**Activity:** The entries are given below. Output each one unchanged.
(Listed entries begins)
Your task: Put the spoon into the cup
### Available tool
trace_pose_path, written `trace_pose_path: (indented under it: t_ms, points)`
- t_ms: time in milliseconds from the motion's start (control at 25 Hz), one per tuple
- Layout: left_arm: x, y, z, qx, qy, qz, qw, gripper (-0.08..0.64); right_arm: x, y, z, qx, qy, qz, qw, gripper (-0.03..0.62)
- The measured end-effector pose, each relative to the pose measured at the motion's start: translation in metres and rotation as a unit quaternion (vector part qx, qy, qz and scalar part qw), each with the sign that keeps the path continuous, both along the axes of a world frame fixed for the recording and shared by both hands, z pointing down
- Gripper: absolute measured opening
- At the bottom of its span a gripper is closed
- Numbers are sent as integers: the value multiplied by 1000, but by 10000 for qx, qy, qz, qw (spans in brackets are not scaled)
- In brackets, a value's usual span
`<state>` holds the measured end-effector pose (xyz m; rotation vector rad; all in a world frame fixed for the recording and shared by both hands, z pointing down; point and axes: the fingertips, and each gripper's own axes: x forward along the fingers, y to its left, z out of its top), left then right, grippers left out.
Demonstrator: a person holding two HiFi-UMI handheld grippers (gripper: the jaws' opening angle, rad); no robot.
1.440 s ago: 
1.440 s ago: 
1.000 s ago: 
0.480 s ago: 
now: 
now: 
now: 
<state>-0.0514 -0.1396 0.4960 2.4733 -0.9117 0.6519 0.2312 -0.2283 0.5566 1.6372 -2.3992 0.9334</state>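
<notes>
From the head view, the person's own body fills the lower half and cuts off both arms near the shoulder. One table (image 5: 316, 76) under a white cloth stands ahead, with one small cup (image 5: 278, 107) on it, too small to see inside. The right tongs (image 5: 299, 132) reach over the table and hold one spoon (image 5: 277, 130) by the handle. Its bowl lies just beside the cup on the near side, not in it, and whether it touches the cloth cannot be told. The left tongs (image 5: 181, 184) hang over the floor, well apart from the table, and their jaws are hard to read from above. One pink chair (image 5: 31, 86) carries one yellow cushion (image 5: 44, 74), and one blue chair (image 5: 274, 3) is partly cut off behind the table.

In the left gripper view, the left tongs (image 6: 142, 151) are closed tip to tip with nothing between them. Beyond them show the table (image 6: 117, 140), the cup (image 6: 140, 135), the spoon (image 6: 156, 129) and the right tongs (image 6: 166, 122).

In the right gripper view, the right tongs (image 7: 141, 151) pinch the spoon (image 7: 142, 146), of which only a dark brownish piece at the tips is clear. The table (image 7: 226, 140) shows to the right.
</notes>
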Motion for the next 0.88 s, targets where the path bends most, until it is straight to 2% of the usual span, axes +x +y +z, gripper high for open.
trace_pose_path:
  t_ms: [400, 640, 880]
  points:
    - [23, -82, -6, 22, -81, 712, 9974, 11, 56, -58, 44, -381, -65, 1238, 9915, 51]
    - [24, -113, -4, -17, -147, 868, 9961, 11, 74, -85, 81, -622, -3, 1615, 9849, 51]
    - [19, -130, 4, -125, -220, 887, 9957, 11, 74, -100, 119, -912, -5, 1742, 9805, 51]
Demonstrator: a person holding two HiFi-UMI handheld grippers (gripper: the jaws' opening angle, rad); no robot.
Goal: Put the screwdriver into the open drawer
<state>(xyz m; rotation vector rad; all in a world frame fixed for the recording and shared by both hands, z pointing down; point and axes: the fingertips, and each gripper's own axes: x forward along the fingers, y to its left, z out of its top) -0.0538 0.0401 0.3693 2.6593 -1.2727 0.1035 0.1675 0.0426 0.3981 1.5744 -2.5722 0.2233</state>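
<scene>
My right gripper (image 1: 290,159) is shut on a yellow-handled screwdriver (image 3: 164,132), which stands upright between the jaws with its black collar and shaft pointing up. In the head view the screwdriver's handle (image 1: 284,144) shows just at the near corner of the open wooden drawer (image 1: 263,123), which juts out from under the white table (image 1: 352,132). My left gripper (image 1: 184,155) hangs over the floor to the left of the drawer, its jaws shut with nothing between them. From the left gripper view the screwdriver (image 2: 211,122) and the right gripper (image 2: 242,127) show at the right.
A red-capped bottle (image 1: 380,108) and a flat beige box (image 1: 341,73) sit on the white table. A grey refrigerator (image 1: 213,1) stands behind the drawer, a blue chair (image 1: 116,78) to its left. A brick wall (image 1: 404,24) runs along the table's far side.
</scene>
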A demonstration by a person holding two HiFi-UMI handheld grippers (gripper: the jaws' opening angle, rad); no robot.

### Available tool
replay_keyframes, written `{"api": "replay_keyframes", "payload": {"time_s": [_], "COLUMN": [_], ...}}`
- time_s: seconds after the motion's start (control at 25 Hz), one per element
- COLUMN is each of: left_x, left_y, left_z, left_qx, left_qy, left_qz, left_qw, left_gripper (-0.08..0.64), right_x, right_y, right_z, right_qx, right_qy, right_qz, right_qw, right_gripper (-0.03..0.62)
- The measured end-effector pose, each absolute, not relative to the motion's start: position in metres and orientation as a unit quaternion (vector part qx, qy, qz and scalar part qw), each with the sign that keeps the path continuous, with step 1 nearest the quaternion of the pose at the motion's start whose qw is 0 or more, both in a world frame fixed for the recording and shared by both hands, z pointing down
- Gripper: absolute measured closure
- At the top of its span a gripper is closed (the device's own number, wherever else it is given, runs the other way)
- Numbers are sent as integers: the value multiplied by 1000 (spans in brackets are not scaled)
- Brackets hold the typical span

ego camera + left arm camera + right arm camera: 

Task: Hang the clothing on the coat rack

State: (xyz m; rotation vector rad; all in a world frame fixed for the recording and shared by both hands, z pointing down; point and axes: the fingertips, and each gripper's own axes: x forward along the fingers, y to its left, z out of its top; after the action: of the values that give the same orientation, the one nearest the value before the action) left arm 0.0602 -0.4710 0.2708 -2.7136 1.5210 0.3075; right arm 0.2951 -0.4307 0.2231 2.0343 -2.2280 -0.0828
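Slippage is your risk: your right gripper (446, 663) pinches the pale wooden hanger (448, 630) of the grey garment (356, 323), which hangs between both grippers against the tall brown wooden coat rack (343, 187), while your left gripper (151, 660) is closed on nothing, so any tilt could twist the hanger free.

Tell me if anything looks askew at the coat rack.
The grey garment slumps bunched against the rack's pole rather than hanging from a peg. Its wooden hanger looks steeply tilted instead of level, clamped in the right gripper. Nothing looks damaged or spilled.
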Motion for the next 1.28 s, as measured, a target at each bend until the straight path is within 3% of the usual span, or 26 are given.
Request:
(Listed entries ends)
**Exercise answer:**
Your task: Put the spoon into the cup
### Available tool
trace_pose_path, written `trace_pose_path: (indented under it: t_ms, points)`
- t_ms: time in milliseconds from the motion's start (control at 25 Hz), one per tuple
- Layout: left_arm: x, y, z, qx, qy, qz, qw, gripper (-0.08..0.64); right_arm: x, y, z, qx, qy, qz, qw, gripper (-0.03..0.62)
- The measured end-effector pose, each relative to the pose measured at the motion's start: translation in metres and rotation as a unit quaternion (vector part qx, qy, qz and scalar part qw), each with the sign that keeps the path continuous, both along the axes of a world frame fixed for the recording and shared by both hands, z pointing down
- Gripper: absolute measured opening
- At the bottom of its span a gripper is closed
- Numbers are sent as integers: the value multiplied by 1000, but by 10000 for qx, qy, qz, qw (spans in brackets are not scaled)
- In brackets, a value's usual span
`<state>` holds the measured end-effector pose (xyz m; rotation vector rad; all in a world frame fixed for the recording and shared by both hands, z pointing down; point and axes: the fingertips, and each gripper's own axes: x forward along the fingers, y to its left, z out of its top), left then right, grippers left out.
Demonstrator: a person holding two HiFi-UMI handheld grippers (gripper: the jaws' opening angle, rad); no robot.
1.440 s ago: 
1.440 s ago: 
1.000 s ago: 
0.480 s ago: 
now: 
now: 
now: 
<state>-0.0514 -0.1396 0.4960 2.4733 -0.9117 0.6519 0.2312 -0.2283 0.5566 1.6372 -2.3992 0.9334</state>
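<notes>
From the head view, the person's own body fills the lower half and cuts off both arms near the shoulder. One table (image 5: 316, 76) under a white cloth stands ahead, with one small cup (image 5: 278, 107) on it, too small to see inside. The right tongs (image 5: 299, 132) reach over the table and hold one spoon (image 5: 277, 130) by the handle. Its bowl lies just beside the cup on the near side, not in it, and whether it touches the cloth cannot be told. The left tongs (image 5: 181, 184) hang over the floor, well apart from the table, and their jaws are hard to read from above. One pink chair (image 5: 31, 86) carries one yellow cushion (image 5: 44, 74), and one blue chair (image 5: 274, 3) is partly cut off behind the table.

In the left gripper view, the left tongs (image 6: 142, 151) are closed tip to tip with nothing between them. Beyond them show the table (image 6: 117, 140), the cup (image 6: 140, 135), the spoon (image 6: 156, 129) and the right tongs (image 6: 166, 122).

In the right gripper view, the right tongs (image 7: 141, 151) pinch the spoon (image 7: 142, 146), of which only a dark brownish piece at the tips is clear. The table (image 7: 226, 140) shows to the right.
</notes>
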Motion for the next 0.88 s, targets where the path bends most, until it is straight to 2% of the usual span, axes +x +y +z, gripper high for open.
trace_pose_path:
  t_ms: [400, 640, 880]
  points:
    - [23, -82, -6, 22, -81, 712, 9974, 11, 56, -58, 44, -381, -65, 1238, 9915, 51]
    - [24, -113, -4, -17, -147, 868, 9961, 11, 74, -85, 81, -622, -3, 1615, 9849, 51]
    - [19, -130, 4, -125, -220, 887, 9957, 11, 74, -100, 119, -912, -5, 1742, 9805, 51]
Demonstrator: a person holding two HiFi-UMI handheld grippers (gripper: the jaws' opening angle, rad); no robot.
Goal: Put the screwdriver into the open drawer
<state>(xyz m; rotation vector rad; all in a world frame fixed for the recording and shared by both hands, z pointing down; point and axes: the fingertips, and each gripper's own axes: x forward along the fingers, y to its left, z out of its top) -0.0538 0.0401 0.3693 2.6593 -1.2727 0.1035 0.1675 0.0426 0.3981 1.5744 -2.5722 0.2233</state>
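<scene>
My right gripper (image 1: 290,159) is shut on a yellow-handled screwdriver (image 3: 164,132), which stands upright between the jaws with its black collar and shaft pointing up. In the head view the screwdriver's handle (image 1: 284,144) shows just at the near corner of the open wooden drawer (image 1: 263,123), which juts out from under the white table (image 1: 352,132). My left gripper (image 1: 184,155) hangs over the floor to the left of the drawer, its jaws shut with nothing between them. From the left gripper view the screwdriver (image 2: 211,122) and the right gripper (image 2: 242,127) show at the right.
A red-capped bottle (image 1: 380,108) and a flat beige box (image 1: 341,73) sit on the white table. A grey refrigerator (image 1: 213,1) stands behind the drawer, a blue chair (image 1: 116,78) to its left. A brick wall (image 1: 404,24) runs along the table's far side.
</scene>
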A demonstration by a person holding two HiFi-UMI handheld grippers (gripper: the jaws' opening angle, rad); no robot.

### Available tool
replay_keyframes, written `{"api": "replay_keyframes", "payload": {"time_s": [_], "COLUMN": [_], ...}}`
- time_s: seconds after the motion's start (control at 25 Hz), one per element
- COLUMN is each of: left_x, left_y, left_z, left_qx, left_qy, left_qz, left_qw, left_gripper (-0.08..0.64), right_x, right_y, right_z, right_qx, right_qy, right_qz, right_qw, right_gripper (-0.03..0.62)
- The measured end-effector pose, each absolute, not relative to the motion's start: position in metres and orientation as a unit quaternion (vector part qx, qy, qz and scalar part qw), each with the sign that keeps the path continuous, with step 1 nearest the quaternion of the pose at the motion's start whose qw is 0 or more, both in a world frame fixed for the recording and shared by both hands, z pointing down
- Gripper: absolute measured closure
- At the top of its span a gripper is closed (the device's own number, wherever else it is given, runs the other way)
- Numbers are sent as integers: the value multiplied by 1000 (spans in brackets are not scaled)
- Brackets hold the typical span

ego camera + left arm camera + right arm camera: 

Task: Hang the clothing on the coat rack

State: (xyz m; rotation vector rad; all in a world frame fixed for the recording and shared by both hands, z pointing down; point and axes: the fingertips, and each gripper's own axes: x forward along the fingers, y to its left, z out of its top; after the action: of the values that give the same orientation, the one nearest the value before the action) left arm 0.0602 -0.4710 0.2708 -2.7136 1.5210 0.3075; right arm 0.2951 -0.4307 0.2231 2.0343 -2.2280 -0.0828
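Slippage is your risk: your right gripper (446, 663) pinches the pale wooden hanger (448, 630) of the grey garment (356, 323), which hangs between both grippers against the tall brown wooden coat rack (343, 187), while your left gripper (151, 660) is closed on nothing, so any tilt could twist the hanger free.

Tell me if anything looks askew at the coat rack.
The grey garment slumps bunched against the rack's pole rather than hanging from a peg. Its wooden hanger looks steeply tilted instead of level, clamped in the right gripper. Nothing looks damaged or spilled.
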Motion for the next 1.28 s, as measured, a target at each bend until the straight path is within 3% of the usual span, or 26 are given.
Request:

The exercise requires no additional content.